(405 ILCS 160/5)
    Sec. 5. Findings. The General Assembly finds that:
    (1) 1,440 Illinois residents died from suicide in 2021, up from 1,358 in 2020 or a 6% increase.
    (2) An estimated 110,000 Illinois adults struggle with schizophrenia, and 220,000 with bipolar disorder.
    (3) 3,013 Illinois residents died due to opioid overdose in 2021, a 2.3% increase from 2020 and a 35.8% increase from 2019.
    (4) Too many people are experiencing suicidal crises, and mental health or substance use-related distress without the support and care they need, and the pandemic has amplified these challenges for children and adults.
    (5) On July 16, 2022, the U.S. transitioned the 10-digit National Suicide Prevention Lifeline to 9-8-8, an easy-to-remember 3-digit number for 24/7 behavioral health crisis care.
    (6) The ultimate goal of the 9-8-8 crisis response system is to reduce the over-reliance on 9-1-1 and law enforcement response to suicide, mental health, or substance use crises, so that every Illinoisan is ensured appropriate and supportive assistance from trained mental health professionals during his or her time of need.
    (7) The 3 interdependent pillars of the 9-8-8 crisis response system include someone to call (Lifeline Call Centers), someone to respond (Mobile Crisis Response Teams), and somewhere to go (crisis receiving and stabilization centers).
    (8) The transition to 9-8-8 provides a historic opportunity to strengthen and transform the way behavioral health crises are treated in Illinois and moves us away from criminalizing mental health and substance use disorders and treating them as health issues.

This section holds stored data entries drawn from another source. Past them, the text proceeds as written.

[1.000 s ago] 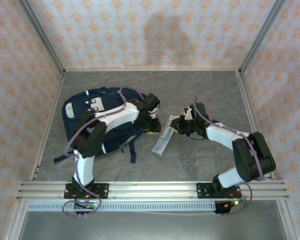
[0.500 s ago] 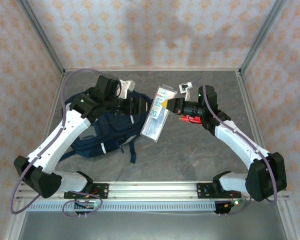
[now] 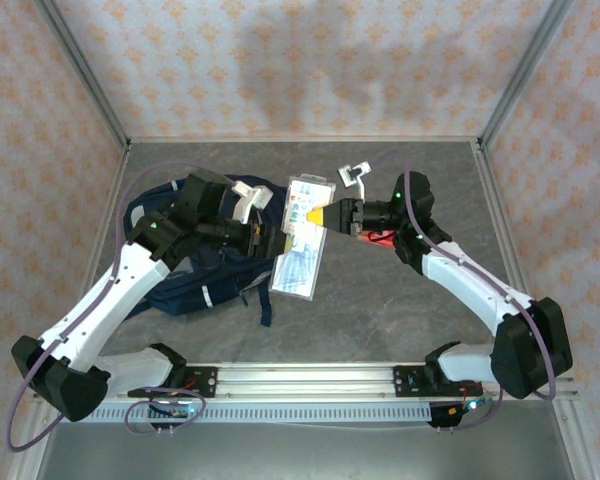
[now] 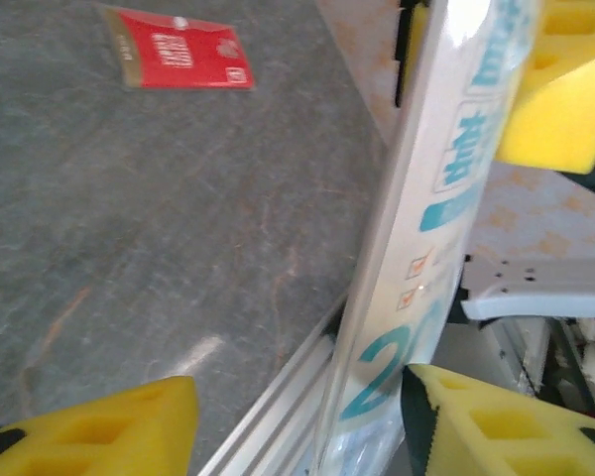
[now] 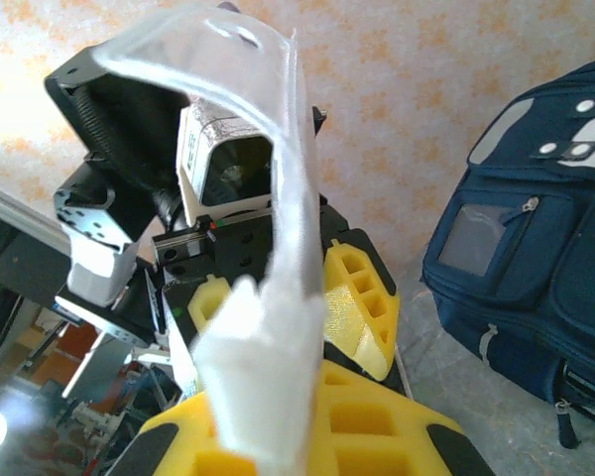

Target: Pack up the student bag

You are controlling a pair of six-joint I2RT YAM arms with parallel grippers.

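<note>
The student bag (image 3: 175, 270), navy with white stripes, lies at the left of the table and also appears as the bag (image 5: 535, 238) in the right wrist view. My right gripper (image 3: 332, 215) is shut on the top of a clear plastic pack (image 3: 300, 245) with a teal "20" label, holding it up beside the bag. My left gripper (image 3: 270, 238) stands open around the pack's lower part. In the left wrist view the pack (image 4: 426, 228) rests against one yellow finger (image 4: 496, 426); the other finger (image 4: 89, 431) is well apart from it. The pack (image 5: 268, 327) rises from my right gripper (image 5: 268, 436).
A red packet (image 4: 178, 59) lies flat on the grey table, also seen as the packet (image 3: 377, 238) under the right arm. The aluminium frame rail (image 3: 310, 378) runs along the near edge. Patterned walls close the back and sides.
Both arms rose from the table with the pack. The pack has since shifted left and lower toward the bag, and the left gripper has come around its lower part.
</note>
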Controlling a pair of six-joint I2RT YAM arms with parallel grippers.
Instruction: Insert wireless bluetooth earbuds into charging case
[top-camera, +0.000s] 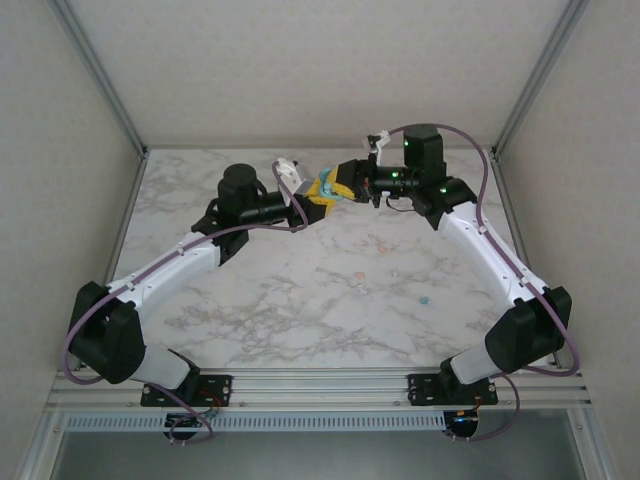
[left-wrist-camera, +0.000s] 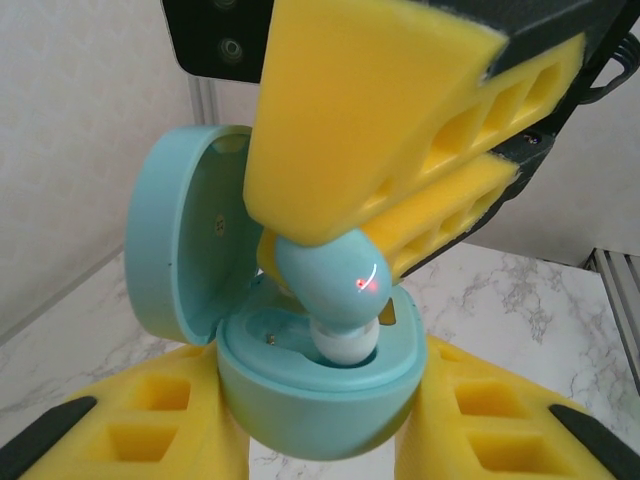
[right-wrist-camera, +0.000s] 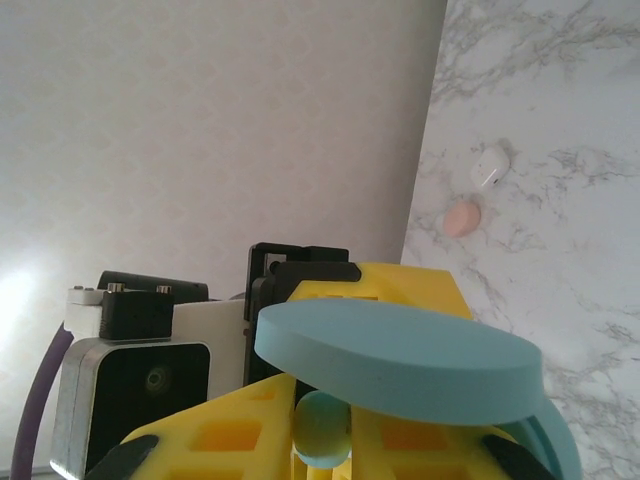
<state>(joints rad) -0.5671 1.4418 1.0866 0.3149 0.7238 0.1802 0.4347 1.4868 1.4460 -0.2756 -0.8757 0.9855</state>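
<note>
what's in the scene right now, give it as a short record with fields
case: teal charging case, lid open, held above the table
left fingers: shut on the case base
right fingers: shut on a teal earbud
earbud state: white tip in a case socket, body tilted above the rim
loose on table: pinkish earbud, whitish earbud

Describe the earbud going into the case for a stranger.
Above the marble table's far middle hangs an open teal charging case. The earbud is pinched between the yellow fingers of the right gripper, its white tip down in the case. Unlike the loose earbuds, it is off the table.
</note>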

    (9) Having a range of mobile crisis response options has the potential to save lives.
    (10) Individuals who interact with the 9-8-8 crisis response system should receive follow-up and be connected to local mental health and substance use resources and other community supports.
    (11) Transforming the Illinois behavioral health crisis response system will require long-term structural changes and investments. These include strengthening core behavioral health crisis care services, ensuring rapid post-crisis access, increasing coordination across systems and State agencies, enhancing the behavioral health crisis care workforce, and establishing sustainable funding from various streams for all dimensions of the crisis response system.